The next stage is when students are writing their signatures using a special frame.
Audio description: a collage made of two coloured photos. The first photo: a white sheet of paper lies on a brown table. A person is training to sign their name using a limitation frame with a window cut out in the centre. Several capital M’s can be seen above it. The second photo: six limitation frames in different colours are lying against white background spread out like a fan.
A frame for the signature is a rectangle with a 1.2 by 4.5 cm window cut out of it, which is the approximate size of a standard signature. Such size of the signature is optimum for all types of documents: passport, records, reports, contracts, payment orders, permits for medical services and so on. The colour of the frame should contrast the colour of paper, so as to make it easier for a person with residual vision to find a proper place for the signature on a piece of paper. Upon a request of a sightless person, the limitation frame is set over the place for the signature.

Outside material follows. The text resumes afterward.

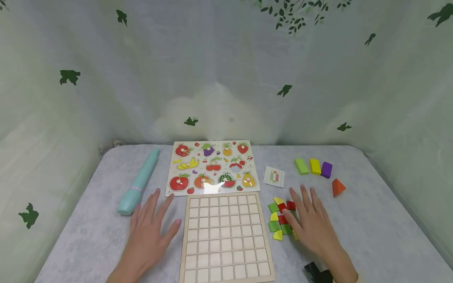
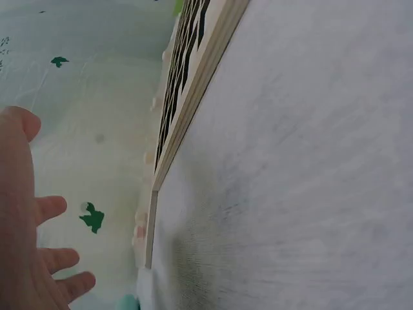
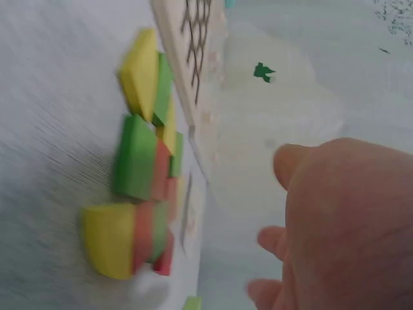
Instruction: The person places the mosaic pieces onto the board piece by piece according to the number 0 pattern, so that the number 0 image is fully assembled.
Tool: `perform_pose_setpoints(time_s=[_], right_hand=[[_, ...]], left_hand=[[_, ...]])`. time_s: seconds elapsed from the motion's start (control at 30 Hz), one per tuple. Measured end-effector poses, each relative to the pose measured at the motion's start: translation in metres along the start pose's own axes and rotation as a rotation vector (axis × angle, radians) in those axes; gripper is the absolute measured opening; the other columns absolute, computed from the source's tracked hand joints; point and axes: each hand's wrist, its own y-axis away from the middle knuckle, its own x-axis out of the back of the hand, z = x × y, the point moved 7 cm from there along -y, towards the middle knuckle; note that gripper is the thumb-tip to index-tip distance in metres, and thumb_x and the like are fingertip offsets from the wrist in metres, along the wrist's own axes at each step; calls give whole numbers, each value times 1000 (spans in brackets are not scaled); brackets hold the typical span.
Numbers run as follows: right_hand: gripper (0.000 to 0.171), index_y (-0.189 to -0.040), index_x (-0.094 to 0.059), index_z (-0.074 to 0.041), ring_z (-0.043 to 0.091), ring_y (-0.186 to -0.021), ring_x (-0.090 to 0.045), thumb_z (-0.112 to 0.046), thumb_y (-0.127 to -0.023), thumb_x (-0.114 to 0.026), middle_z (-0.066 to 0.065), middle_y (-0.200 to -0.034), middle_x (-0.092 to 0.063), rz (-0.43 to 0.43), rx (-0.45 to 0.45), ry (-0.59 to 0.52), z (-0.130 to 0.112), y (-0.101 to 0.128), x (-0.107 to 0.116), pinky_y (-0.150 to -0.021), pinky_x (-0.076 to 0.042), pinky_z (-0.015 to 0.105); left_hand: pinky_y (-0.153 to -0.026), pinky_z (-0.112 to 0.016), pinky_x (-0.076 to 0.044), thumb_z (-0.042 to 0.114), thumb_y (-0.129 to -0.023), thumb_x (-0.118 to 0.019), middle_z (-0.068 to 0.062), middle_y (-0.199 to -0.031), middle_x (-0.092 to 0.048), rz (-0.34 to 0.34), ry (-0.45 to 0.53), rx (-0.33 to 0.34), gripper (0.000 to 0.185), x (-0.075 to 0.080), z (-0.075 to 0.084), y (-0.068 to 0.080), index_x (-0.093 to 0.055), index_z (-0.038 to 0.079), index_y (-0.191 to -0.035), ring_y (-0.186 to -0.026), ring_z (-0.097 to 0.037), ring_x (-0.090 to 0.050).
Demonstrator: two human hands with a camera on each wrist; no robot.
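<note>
Directions read in the head view, from the centre of the grid board (image 1: 226,236); 12 o'clock points away from the person.

Left hand (image 1: 146,236): at 9 o'clock, beside the board, fingers extended and spread, gripping nothing. Its fingertips are close to the lower end of the teal tube (image 1: 139,182), which lies slanted at 10 o'clock; contact cannot be told.

Right hand (image 1: 315,228): at 3 o'clock, fingers extended, gripping nothing. It partly covers the small blocks (image 1: 274,226) (red, green, yellow), grouped just beside the board at 3 o'clock. The right wrist view shows the hand apart from them.

Fruit puzzle (image 1: 171,167): at 12 o'clock, pictures in 3 rows, glare near its lower edge. Printed card (image 1: 274,177): between 1 and 2 o'clock. At 2 o'clock, farther out: green block (image 1: 301,166), yellow block (image 1: 315,166), purple block (image 1: 326,169). Orange triangular block (image 1: 337,188): at 5 o'clock from the purple block.
</note>
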Motion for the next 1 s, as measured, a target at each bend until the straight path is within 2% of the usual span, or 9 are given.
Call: perform_pose_setpoints(time_s=[0.2,0.27,0.37,0.47,0.53,0.63,0.7,0.8,1.0], right_hand=[[59,-148,-53,-6,44,-138,-47,-36,-100,-67,20,-148,-55,-13,117,-88,-4,-26,11,-107,-46,64],[48,-139,-61,-6,41,-131,-53,-30,-98,-71,17,-139,-63,-50,141,-120,-7,-36,12,-105,-48,61],[37,-129,-68,-6,37,-122,-60,-25,-97,-72,13,-130,-69,-125,139,-170,-11,-49,11,-103,-51,57],[29,-121,-72,-8,30,-111,-65,-22,-97,-73,9,-120,-72,-193,109,-224,-12,-58,8,-97,-55,53],[23,-116,-73,-9,24,-102,-66,-21,-96,-74,5,-111,-73,-221,93,-249,-12,-61,4,-93,-57,49],[16,-108,-74,-10,18,-94,-64,-19,-95,-75,1,-101,-72,-228,93,-252,-12,-62,-1,-87,-58,45],[14,-106,-74,-10,16,-92,-64,-18,-94,-76,0,-99,-71,-219,95,-246,-12,-63,-4,-86,-58,44],[12,-106,-75,-11,18,-94,-66,-15,-95,-75,0,-101,-72,-203,94,-245,-10,-64,-6,-89,-58,46],[13,-107,-78,-13,20,-98,-68,-11,-94,-74,0,-105,-74,-164,111,-236,-11,-67,-10,-91,-58,47]], left_hand=[[-112,-51,-40,31,-106,-58,-9,-153,-49,-106,368,67,54,-14,-10,-25,-42,13,-155,-140,-30,-47],[-111,-45,-44,32,-108,-56,-5,-149,-53,-134,449,98,50,-23,-13,-31,-44,13,-153,-136,-25,-53],[-110,-47,-47,31,-108,-55,-4,-145,-58,-156,525,132,45,-34,-16,-37,-49,14,-149,-132,-25,-57],[-109,-50,-47,28,-107,-58,-3,-141,-62,-152,533,154,40,-41,-18,-39,-55,13,-144,-130,-25,-59],[-110,-39,-47,26,-106,-60,-2,-138,-64,-140,518,147,37,-43,-19,-40,-58,14,-140,-129,-23,-59],[-110,-17,-40,19,-101,-67,0,-133,-66,-91,453,67,33,-44,-17,-39,-63,14,-134,-127,-20,-60],[-106,-8,-35,13,-97,-71,1,-129,-67,-51,405,-11,32,-44,-14,-39,-66,12,-129,-125,-20,-60],[-106,-7,-33,7,-93,-74,2,-125,-68,-4,350,-91,33,-45,-10,-38,-68,11,-125,-122,-21,-61],[-107,-4,-31,5,-89,-76,1,-127,-68,11,330,-126,35,-47,-7,-38,-69,11,-123,-122,-20,-62]])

The frame is equal in size to a standard plastic card, so it can be kept in a special wallet pocket and easily retrieved when needed.
After the pupil has written the signature several times, the teacher (mentor) should note those samples that are most aptly written, and, if necessary, show what needs to be added. The teacher must acknowledge the result and praise the child. Emotional reinforcement gives joy and satisfaction after a job well done. The results of the creative process may be different: the initials may be easily read, or may look like a "little snail", a "blizzard", or a "signature of a big boss" and so on.
Signing one's name must definitely become automatic. Unfortunately, at first stages without training the skill is not stable. Common mistakes: multiple writing of a signature on the same spot, a letter too distorted lengthwise, dragging a pen along the frame, drawing around the frame, putting too much pressure on the pen (as much as on a pencil), checking the space inside the frame with one's fingers, that leads to the pen leaving no marks, and so forth. The mistakes can be easily corrected given attention.
Sightless people need special skills and knowledge to fulfill certain practical tasks without visual control, and if a person has residual or poor vision they must apply such amount of control that will not lead to visual overloads. Special skill means aesthetic, precise and swift performance of a practical task. Acquiring a complex of such skills helps sightless and partially sighted people (in some or even in most cases) compensate for the partial or total loss of eyesight.
One should take into consideration that letters in a signature of a sightless or a partially sighted child will not always resemble the desired original, but it will be his or her own signature that will not be easily reproduced by another person.
In 2020, Learning To Sign Your Name manual compiled by S.G. Buyanova and edited by V.Z. Deniskina was published in the Logosvos periodical for the sightless. Among other information, it contains relief letters and signature samples, as well as examples of placing a signature inside the limitation frame.